Uni-President Lions – No. 22
- Coach
- Born: February 14, 1972 (age 53) Concord, California, U.S.
- Bats: RightThrows: Right
- Stats at Baseball Reference

Teams
- Texas Rangers (2016–2018);

= Justin Mashore =

American baseball coach

Justin Clyde Mashore (born February 14, 1972) is an American professional baseball coach and former player who currently serves as the hitting coach for the Uni-President 7-Eleven Lions of the Chinese Professional Baseball League (CPBL).

==Career==
Mashore was drafted by the Detroit Tigers in the third round of the 1991 Major League Baseball draft out of Clayton Valley High School in Concord, California.
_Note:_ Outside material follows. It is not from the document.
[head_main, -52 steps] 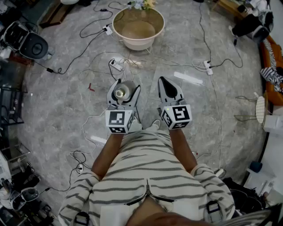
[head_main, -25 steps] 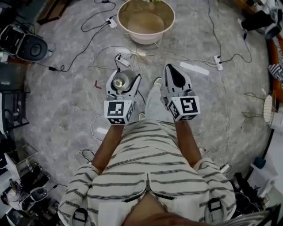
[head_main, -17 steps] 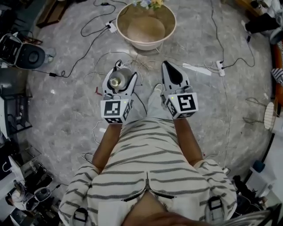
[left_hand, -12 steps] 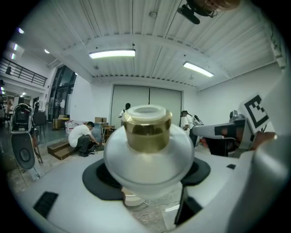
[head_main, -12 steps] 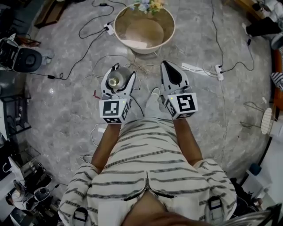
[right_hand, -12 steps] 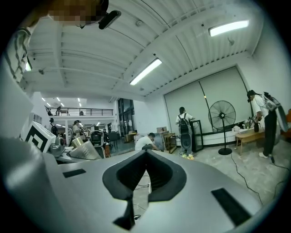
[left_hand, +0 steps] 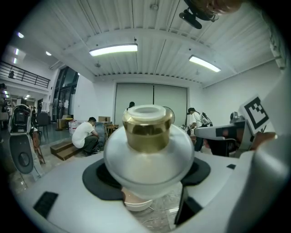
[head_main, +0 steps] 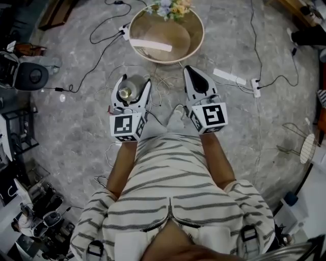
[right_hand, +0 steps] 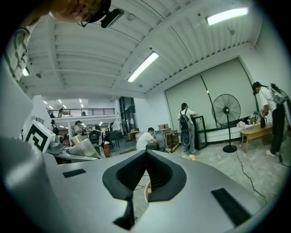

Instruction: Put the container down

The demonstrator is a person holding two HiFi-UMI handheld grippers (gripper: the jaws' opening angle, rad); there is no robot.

He played in Minor League Baseball until 2001 for numerous different organizations: the Tigers, San Diego Padres, Boston Red Sox, New York Mets and Colorado Rockies.

After his playing career he became a coach for numerous minor league teams.
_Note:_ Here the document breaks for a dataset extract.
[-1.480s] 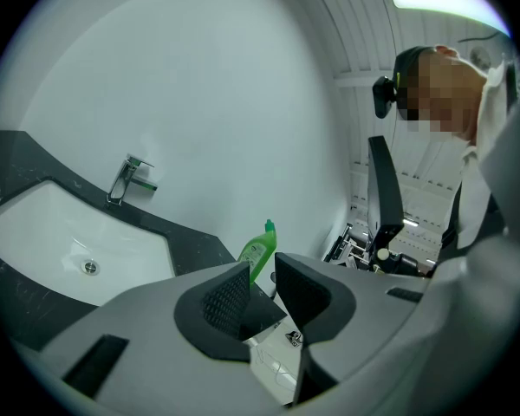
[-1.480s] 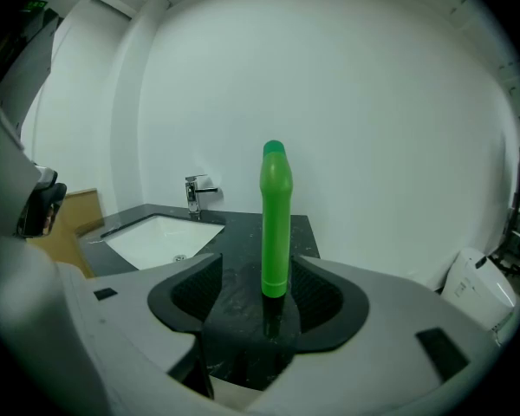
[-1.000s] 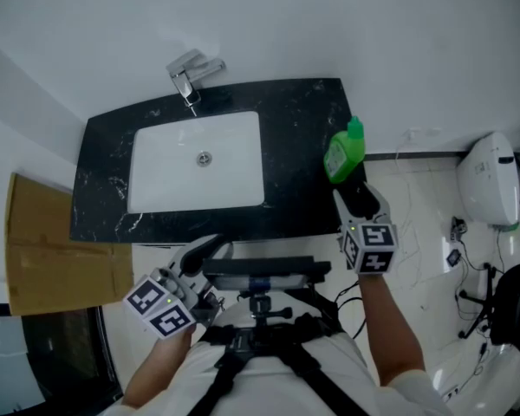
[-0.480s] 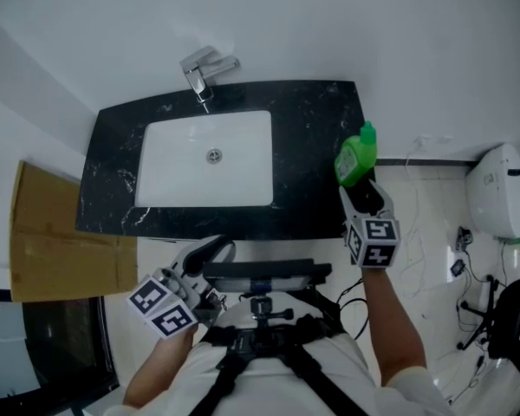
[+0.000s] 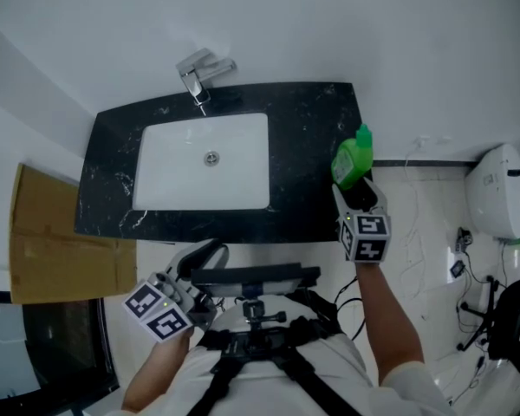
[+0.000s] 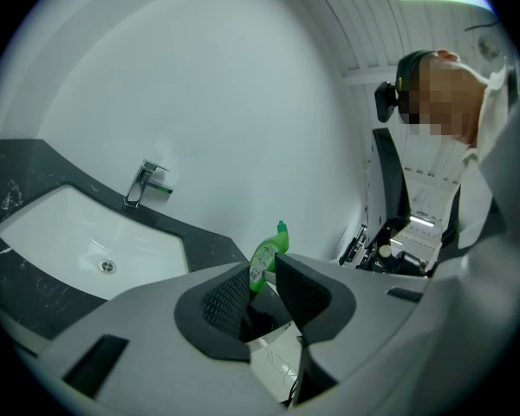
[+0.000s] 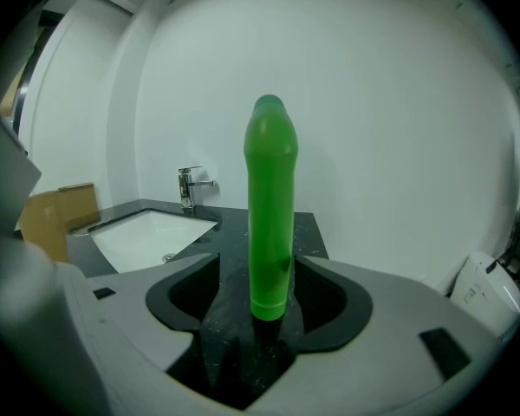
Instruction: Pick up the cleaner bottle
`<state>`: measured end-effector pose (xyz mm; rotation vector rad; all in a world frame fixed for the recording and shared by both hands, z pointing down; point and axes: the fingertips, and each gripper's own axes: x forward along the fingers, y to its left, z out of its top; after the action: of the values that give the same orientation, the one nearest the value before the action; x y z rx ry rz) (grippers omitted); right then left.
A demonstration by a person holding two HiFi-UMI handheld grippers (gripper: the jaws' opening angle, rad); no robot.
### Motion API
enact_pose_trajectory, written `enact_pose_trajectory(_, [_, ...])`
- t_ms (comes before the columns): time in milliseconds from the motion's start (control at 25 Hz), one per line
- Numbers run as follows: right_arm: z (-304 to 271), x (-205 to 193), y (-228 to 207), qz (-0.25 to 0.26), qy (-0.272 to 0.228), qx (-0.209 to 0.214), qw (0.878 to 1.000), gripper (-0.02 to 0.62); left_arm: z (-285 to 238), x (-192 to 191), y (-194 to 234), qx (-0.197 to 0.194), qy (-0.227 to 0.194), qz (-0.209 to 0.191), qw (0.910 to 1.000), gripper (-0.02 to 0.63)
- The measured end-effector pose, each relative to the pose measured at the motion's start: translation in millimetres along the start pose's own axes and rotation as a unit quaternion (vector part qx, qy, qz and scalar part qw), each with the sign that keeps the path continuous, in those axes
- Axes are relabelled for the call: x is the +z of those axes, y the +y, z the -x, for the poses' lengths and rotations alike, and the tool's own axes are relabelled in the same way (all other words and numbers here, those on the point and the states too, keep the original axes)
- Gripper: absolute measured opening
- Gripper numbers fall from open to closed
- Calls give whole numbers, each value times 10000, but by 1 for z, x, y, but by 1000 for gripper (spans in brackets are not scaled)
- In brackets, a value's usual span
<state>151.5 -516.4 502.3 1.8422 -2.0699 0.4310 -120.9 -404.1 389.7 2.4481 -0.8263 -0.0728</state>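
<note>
The green cleaner bottle [image 5: 350, 159] stands upright on the right end of the black marble counter [image 5: 303, 137]. In the right gripper view the cleaner bottle [image 7: 269, 206] rises between the two jaws, with a gap showing on its left side. My right gripper [image 5: 357, 192] is at the bottle's near side, open around its lower part, and in its own view the right gripper [image 7: 269, 277] frames the base. My left gripper [image 5: 199, 260] hangs low by the person's body, short of the counter. The left gripper [image 6: 262, 277] is open and empty; the bottle [image 6: 264, 258] shows far off through its gap.
A white sink basin [image 5: 201, 163] is set in the counter, with a chrome faucet [image 5: 199, 72] behind it. A cardboard box [image 5: 48, 237] stands left of the counter. A white appliance [image 5: 496, 189], cables and a black chair [image 5: 511, 319] are on the floor at the right.
My right gripper has moved forward and a little down, so its jaws now flank the bottle's lower part. The left gripper has stayed where it was.
</note>
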Motion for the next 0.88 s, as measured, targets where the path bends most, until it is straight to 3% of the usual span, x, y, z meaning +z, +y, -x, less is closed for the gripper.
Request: enact_pose_trajectory(880, [-43,-7,-11,43,-32,-70,10000,268,0,5,4,225,30,-86,9997,92])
Prior to the 2016 season, Mashore was hired by the Texas Rangers to be their assistant hitting coach, a position he retained through the 2018 season.

He was named as the hitting coach for the Triple–A New Orleans Baby Cakes of the Miami Marlins organization.

On December 24, 2022, the Uni-President Lions of the Chinese Professional Baseball League hired Mashore to serve as their hitting coach for the 2023 season.

==Personal life==
His father, Clyde Mashore, and brother Damon Mashore both played in MLB.